(DATA SEGMENT):
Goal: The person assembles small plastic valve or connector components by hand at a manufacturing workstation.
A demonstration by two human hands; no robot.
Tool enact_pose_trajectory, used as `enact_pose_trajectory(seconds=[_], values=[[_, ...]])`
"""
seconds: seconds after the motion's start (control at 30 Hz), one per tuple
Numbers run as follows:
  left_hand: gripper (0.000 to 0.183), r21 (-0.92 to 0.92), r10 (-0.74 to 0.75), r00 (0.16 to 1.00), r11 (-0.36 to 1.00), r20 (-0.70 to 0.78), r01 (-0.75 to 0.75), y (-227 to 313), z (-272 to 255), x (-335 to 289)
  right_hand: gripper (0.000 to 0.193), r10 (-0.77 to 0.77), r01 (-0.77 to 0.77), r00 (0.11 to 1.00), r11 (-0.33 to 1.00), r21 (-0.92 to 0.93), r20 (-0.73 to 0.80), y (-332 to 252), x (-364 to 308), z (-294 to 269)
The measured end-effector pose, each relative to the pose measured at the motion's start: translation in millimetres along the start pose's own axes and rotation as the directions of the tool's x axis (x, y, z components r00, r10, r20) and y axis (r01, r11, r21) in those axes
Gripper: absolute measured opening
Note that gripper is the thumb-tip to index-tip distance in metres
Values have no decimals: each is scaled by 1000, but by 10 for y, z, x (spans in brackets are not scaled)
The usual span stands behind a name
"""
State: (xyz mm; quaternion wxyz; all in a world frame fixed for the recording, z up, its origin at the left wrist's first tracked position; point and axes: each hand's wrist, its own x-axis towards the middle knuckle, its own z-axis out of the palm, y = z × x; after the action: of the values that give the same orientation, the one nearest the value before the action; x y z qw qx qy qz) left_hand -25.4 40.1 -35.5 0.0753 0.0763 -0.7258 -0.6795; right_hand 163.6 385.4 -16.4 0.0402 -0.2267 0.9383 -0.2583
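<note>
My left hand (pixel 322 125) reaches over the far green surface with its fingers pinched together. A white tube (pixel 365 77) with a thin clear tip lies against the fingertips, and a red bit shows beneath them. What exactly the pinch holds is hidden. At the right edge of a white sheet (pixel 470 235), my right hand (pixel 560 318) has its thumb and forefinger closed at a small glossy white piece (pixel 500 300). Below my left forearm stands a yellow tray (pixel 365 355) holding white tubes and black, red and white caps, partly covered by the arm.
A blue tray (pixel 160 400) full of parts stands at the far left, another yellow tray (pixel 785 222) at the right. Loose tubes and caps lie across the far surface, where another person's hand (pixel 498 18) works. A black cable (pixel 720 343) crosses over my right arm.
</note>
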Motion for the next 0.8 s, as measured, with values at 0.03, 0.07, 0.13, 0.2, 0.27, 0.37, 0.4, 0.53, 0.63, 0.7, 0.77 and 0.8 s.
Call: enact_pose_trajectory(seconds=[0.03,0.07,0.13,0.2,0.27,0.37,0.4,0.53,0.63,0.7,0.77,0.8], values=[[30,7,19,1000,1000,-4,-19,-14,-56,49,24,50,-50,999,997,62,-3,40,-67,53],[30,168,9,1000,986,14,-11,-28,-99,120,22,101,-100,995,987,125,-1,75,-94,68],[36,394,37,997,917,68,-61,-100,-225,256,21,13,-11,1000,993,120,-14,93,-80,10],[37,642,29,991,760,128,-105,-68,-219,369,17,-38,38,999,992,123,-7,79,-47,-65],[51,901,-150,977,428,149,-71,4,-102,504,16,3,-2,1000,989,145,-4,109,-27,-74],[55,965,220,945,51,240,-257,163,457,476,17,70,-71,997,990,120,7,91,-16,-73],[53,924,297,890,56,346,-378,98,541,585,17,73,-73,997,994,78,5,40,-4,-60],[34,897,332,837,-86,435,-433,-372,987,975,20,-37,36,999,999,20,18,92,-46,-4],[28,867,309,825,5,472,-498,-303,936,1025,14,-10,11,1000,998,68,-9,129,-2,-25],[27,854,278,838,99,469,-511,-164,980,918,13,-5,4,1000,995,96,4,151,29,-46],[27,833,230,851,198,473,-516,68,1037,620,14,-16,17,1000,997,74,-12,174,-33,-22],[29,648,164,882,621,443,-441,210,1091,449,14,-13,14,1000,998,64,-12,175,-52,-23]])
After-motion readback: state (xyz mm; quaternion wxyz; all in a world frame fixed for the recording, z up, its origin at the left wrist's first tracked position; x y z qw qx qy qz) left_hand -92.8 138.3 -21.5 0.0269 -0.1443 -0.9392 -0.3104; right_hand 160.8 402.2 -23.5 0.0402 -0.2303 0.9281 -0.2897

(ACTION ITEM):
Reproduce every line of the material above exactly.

(RESPONSE BELOW):
Goal: The person assembles small plastic valve or connector components by hand at a manufacturing workstation.
A demonstration by two human hands; no robot.
Tool enact_pose_trajectory, used as `enact_pose_trajectory(seconds=[_], values=[[_, ...]])`
"""
seconds: seconds after the motion's start (control at 30 Hz), one per tuple
Numbers run as follows:
  left_hand: gripper (0.000 to 0.183), r21 (-0.92 to 0.92), r10 (-0.74 to 0.75), r00 (0.16 to 1.00), r11 (-0.36 to 1.00), r20 (-0.70 to 0.78), r01 (-0.75 to 0.75), y (-227 to 313), z (-272 to 255), x (-335 to 289)
  right_hand: gripper (0.000 to 0.193), r10 (-0.77 to 0.77), r01 (-0.77 to 0.77), r00 (0.11 to 1.00), r11 (-0.33 to 1.00), r21 (-0.92 to 0.93), r20 (-0.73 to 0.80), y (-332 to 252), x (-364 to 308), z (-294 to 269)
The measured end-effector pose, each relative to the pose measured at the motion's start: translation in millimetres along the start pose's own axes and rotation as the directions of the tool's x axis (x, y, z components r00, r10, r20) and y axis (r01, r11, r21) in those axes
Gripper: absolute measured opening
Note that gripper is the thumb-tip to index-tip distance in metres
Values have no decimals: each is scaled by 1000, but by 10 for y, z, x (spans in brackets are not scaled)
The usual span stands behind a name
"""
State: (xyz mm; quaternion wxyz; all in a world frame fixed for the recording, z up, its origin at the left wrist's first tracked position; point and axes: each hand's wrist, its own x-axis towards the middle knuckle, its own z-axis out of the palm, y = z × x; after the action: of the values that give the same orientation, the one nearest the value before the action; x y z qw qx qy qz) left_hand -25.4 40.1 -35.5 0.0753 0.0763 -0.7258 -0.6795; right_hand 163.6 385.4 -16.4 0.0402 -0.2267 0.9383 -0.2583
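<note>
My left hand (pixel 322 125) reaches over the far green surface with its fingers pinched together. A white tube (pixel 365 77) with a thin clear tip lies against the fingertips, and a red bit shows beneath them. What exactly the pinch holds is hidden. At the right edge of a white sheet (pixel 470 235), my right hand (pixel 560 318) has its thumb and forefinger closed at a small glossy white piece (pixel 500 300). Below my left forearm stands a yellow tray (pixel 365 355) holding white tubes and black, red and white caps, partly covered by the arm.
A blue tray (pixel 160 400) full of parts stands at the far left, another yellow tray (pixel 785 222) at the right. Loose tubes and caps lie across the far surface, where another person's hand (pixel 498 18) works. A black cable (pixel 720 343) crosses over my right arm.
</note>
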Motion for the next 0.8 s, as measured, with values at 0.03, 0.07, 0.13, 0.2, 0.27, 0.37, 0.4, 0.53, 0.63, 0.7, 0.77 and 0.8 s.
Call: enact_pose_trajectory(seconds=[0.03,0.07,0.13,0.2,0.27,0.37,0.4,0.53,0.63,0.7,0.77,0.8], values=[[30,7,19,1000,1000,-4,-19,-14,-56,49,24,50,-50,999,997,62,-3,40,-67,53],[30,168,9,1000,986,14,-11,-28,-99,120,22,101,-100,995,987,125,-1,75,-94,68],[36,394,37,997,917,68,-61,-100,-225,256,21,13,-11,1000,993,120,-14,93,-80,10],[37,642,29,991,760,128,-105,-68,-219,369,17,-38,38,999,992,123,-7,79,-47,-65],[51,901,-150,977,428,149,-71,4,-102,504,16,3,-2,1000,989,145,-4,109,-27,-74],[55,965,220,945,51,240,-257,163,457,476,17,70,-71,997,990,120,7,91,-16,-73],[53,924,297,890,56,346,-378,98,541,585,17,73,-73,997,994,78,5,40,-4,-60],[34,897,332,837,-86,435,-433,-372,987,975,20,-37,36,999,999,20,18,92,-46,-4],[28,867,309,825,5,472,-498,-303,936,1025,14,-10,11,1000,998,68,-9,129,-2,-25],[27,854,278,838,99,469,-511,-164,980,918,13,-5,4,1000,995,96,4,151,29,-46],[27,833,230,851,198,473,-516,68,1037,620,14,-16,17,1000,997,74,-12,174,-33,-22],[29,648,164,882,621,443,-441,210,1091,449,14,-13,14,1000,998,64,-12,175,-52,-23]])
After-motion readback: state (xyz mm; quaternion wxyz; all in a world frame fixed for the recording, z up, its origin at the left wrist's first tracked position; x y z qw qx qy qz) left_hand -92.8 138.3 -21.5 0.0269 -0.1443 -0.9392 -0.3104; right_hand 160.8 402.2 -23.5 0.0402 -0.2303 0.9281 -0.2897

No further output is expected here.